→ Assigned task
Lines with the string "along" are to be identified in the listing and copied.

────────────────────────────────────────

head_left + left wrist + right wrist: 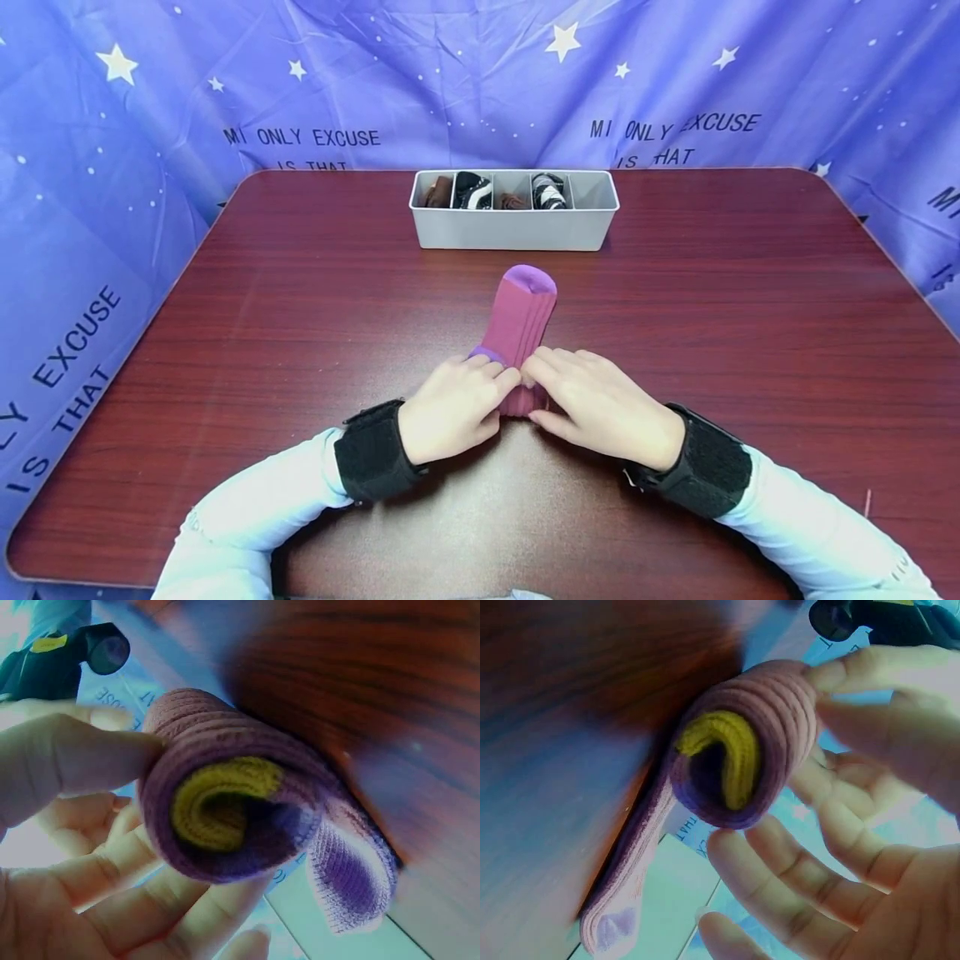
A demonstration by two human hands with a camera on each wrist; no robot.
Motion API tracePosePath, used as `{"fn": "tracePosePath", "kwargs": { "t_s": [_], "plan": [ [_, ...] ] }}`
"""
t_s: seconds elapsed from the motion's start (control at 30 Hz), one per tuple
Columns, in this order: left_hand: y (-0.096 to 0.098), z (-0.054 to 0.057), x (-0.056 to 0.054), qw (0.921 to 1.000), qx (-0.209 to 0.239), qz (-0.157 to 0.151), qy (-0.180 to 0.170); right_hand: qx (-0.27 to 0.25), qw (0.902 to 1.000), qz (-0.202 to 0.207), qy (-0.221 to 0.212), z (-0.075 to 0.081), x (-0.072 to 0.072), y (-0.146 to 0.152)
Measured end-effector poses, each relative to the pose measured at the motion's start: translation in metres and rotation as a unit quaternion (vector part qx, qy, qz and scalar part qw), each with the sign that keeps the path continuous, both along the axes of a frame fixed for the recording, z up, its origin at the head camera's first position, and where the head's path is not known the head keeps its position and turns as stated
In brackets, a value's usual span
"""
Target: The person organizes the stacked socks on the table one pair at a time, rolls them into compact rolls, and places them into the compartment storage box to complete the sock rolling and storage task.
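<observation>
Left hand (pixel 448 410) and right hand (pixel 600 407) side by side at the near end of the sock (pixel 517 321), fingers curled round its rolled cuff to keep it tight; rest flat on the table (pixel 300 317), toe toward the far bin (pixel 514 233).

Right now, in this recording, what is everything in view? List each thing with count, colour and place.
sock: one, magenta with purple toe and yellow inner band, table centre, near end rolled up
organizer box: one, grey, divided into compartments, far side of table
rolled socks in box: about four, brown and black-and-white, in the left and middle compartments; the rightmost looks empty
table: one, dark red wood
backdrop cloth: one, blue with stars and lettering, around the table
wrist straps: two, black
left hand: one, gripping the roll
right hand: one, gripping the roll
</observation>
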State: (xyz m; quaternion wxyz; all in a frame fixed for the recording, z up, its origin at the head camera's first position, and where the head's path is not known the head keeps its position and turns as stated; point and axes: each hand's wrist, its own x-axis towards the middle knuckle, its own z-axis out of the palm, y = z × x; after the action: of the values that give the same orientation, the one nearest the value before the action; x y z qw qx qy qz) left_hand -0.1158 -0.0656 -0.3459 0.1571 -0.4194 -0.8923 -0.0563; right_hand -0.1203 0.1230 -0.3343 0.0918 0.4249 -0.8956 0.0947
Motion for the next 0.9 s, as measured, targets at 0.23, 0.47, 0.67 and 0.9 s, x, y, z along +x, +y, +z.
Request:
{"fn": "tracePosePath", "kwargs": {
  "t_s": [0.23,0.47,0.67,0.9],
  "plan": [
    [-0.0033,0.0087,-0.002,0.9896,0.01,-0.019,-0.142,0.012,0.9996,0.012,-0.021,0.0014,0.0036,0.0004],
    [-0.0004,0.0062,-0.0007,0.9917,0.032,-0.004,-0.124,0.009,0.9998,0.016,-0.007,0.0002,0.0036,0.0011],
    [0.002,0.0069,0.0031,0.9979,0.037,0.018,-0.05,-0.002,0.9999,0.012,0.003,-0.0001,0.002,0.0027],
    [0.0041,0.0027,0.0032,0.9994,0.002,0.029,-0.022,0.0,0.9999,0.006,0.011,-0.0016,0.0009,0.0024]
  ]
}}
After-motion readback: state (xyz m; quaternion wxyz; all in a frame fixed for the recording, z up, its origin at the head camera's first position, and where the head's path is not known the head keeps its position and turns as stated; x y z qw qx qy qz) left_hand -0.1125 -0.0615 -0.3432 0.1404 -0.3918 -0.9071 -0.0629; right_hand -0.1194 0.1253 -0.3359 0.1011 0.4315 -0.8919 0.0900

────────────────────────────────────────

→ Exercise result
Measured end-effector poses, each relative to the pose measured at the motion's start: translation in metres and rotation as a unit quaternion (vector part qx, qy, qz and scalar part qw), each with the sign that keeps the path continuous, both along the axes of a frame fixed for the recording, z up, its origin at the head camera's first position, and where the head's path is not known the head keeps its position and turns as stated
Motion for the next 0.9 s, as measured, targets at 0.23, 0.47, 0.67 and 0.9 s, x, y, z along +x, +y, +z.

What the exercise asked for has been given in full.